Fueron solo 300 metros, una rampa horrible del 16%, más propia de la Vuelta que del Tour. Fueron solo 300 metros pero suficientes para que Chris Froome perdiera la careta de candidato único, de ciclista intratable, del corredor que pedalea con la apariencia de llevar días con la carrera sentenciada. Y, sobre todo, para dejar la evidencia de que el ciclista fuerte de su equipo -quién sabe si del Tour- no es él, sino un chaval vasco, alavés, de 27 años y que se llama Mikel Landa. Algo más que una ilusión para el futuro.

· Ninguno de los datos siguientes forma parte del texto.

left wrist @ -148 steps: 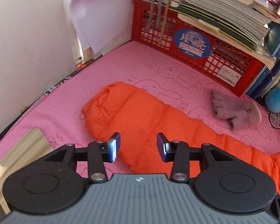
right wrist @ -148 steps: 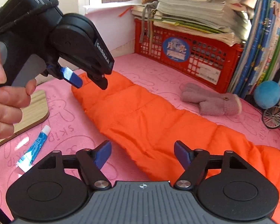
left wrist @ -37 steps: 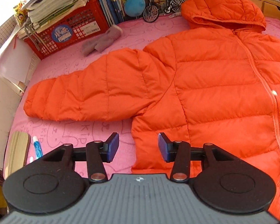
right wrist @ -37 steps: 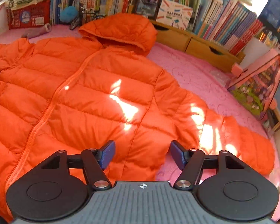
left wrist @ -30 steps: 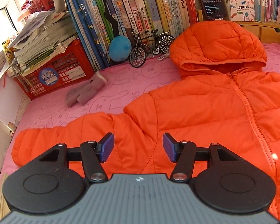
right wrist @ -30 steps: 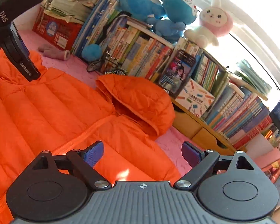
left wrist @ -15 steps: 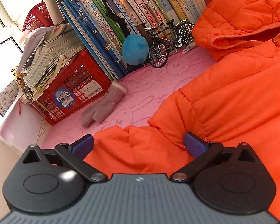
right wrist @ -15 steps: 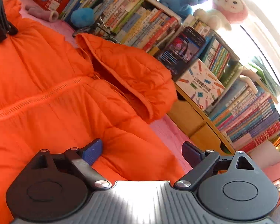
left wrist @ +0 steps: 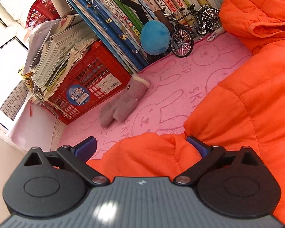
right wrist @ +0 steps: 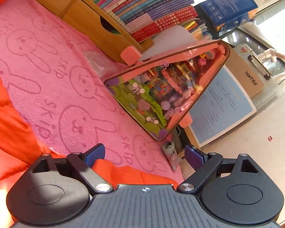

Hay Tour. Los franceses están felices porque creen en Romain Bardet, vencedor en la cima de Peyragudes (la que acogió la gran etapa de los Pirineos) y los italianos rebosan entusiasmo. Fabio Aru es el nuevo jersey amarillo. Landa es un gregario y seguramente no llevará galones hasta el año que viene cuando correrá en el Movistar, inicialmente como líder en el Giro, pero lo que haga en este Tour, en los Alpes, puede precipitar su papel en la escuadra telefónica, con un Nairo Quintana que corre sin la frescura del pasado.

¡Que el Sky no tenga que parar a Landa para que Froome gane el Tour! Al tiempo. Y una imagen que lo dijo todo y que se produjo en la trastienda de Peyragudes, en la puerta del autobús del equipo. Nicolás Portal, el técnico de la escuadra británica, riñó a Landa, entendiendo que su obligación era esperar a Froome. Landa encogió los hombros y, aunque no se escuchó la conversación entre director y corredor, todo hizo pensar que el alavés le dijo a Portal lo mismo que declaró a la prensa nada más cruzar la línea de meta: «En un esprint de 200 metros, cuando se está disputando la etapa, no se me ocurrió mirar hacia atrás».

Evidentemente, lo de Froome, que cedió 22 segundos a Bardet y 17 a su compañero Landa -algo no funciona como debería cuando el gregario cruza primero la meta- , no fue un drama. Está segundo de la clasificación, a solo 6 segundos del jersey amarillo, con una etapa pirenaica incierta y todos los Alpes por delante. Pero hasta ahora nunca había perdido el jersey amarillo después de amarrarlo. Siempre había respondido a la perfección.